Many neurodegenerative diseases, including spinal and bulbar muscular atrophy (SBMA) and ALS, result from protein misfolding and accumulation due to a variety of both genetic and environmental causes. SBMA is an adult-onset neuromuscular disease that is caused by polyglutamine expansion within the androgen receptor (AR); it is related mechanistically to other neurodegenerative diseases caused by polyglutamine expansion. Although the precise pathway leading to neuronal dysfunction and death is unknown, the evaluation of transgenic mouse and cell models of these diseases has yielded many mechanistic clues. Our transgenic cell and mouse models of SBMA reproduce the proximate events of polyglutamine-dependent proteolysis and nuclear aggregation, making these models highly useful for the analysis of the mechanistic basis for these upstream events. SBMA stands apart from other polyglutamine diseases in that its onset and progression are androgen- dependent. Our preliminary studies in cell models of SBMA indicate that a structural change in the AR that occurs upon androgen binding and that involves an interdomain interaction between the amino- (N-) and carboxyl- (C-) terminal regions is required for mutant AR aggregation and toxicity. Our long- term objectives are to use our transgenic mouse and cell models to determine the role of the N/C interaction in vivo and to develop a mechanistic understanding for this role.
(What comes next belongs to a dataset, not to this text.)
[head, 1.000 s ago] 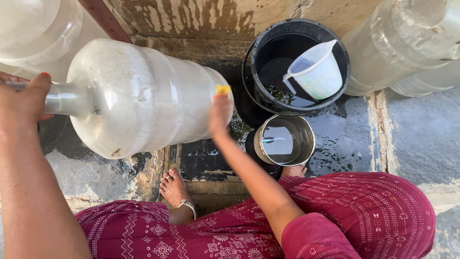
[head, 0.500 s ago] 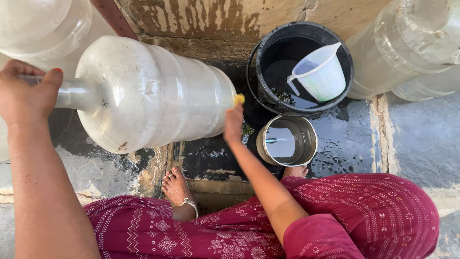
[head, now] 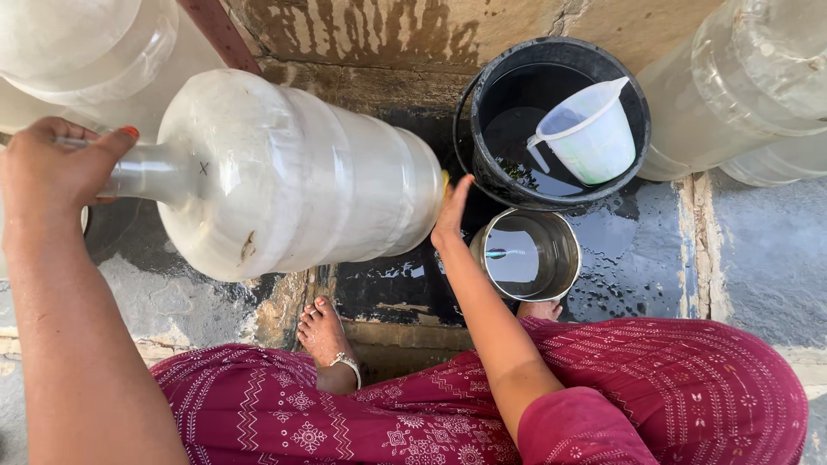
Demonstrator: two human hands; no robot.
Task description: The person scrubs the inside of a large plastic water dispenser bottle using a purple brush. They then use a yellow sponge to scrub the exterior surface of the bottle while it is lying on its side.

We predict that these studies will reveal further details about the step or steps in AR trafficking and metabolism that are derailed by the polyglutamine expansion. To reach these goals, we propose three specific aims: 1) To evaluate the effect of polyglutamine expansion on the AR N/C interaction, using both imaging and biochemical approaches; 2) To determine the role of the AR N/C interaction in a mouse model of SBMA; 3) To determine the mechanistic basis by which the N/C interaction impacts polyglutamine- expanded AR metabolism. We anticipate that results from these studies will lead us to a new understanding of the molecular pathogenesis of SBMA and enhance our development of new therapies for SBMA.

Public Health Relevance

Spinal and bulbar muscular atrophy (SBMA) is one of 9 polyglutamine diseases, which are themselves part of a large family of neurodegenerative diseases characterized by protein misfolding and accumulation; these diseases also include Alzheimer's disease, Huntington's disease, Parkinson's disease and amyotrophic lateral sclerosis (ALS). We have identified a novel target in SBMA that involves the interdomain (N/C) interaction of the mutant androgen receptor protein. The studies proposed here will determine both the role and the mechanistic basis for this modification in SBMA, and in so doing, will open new and powerful opportunities for therapeutic development.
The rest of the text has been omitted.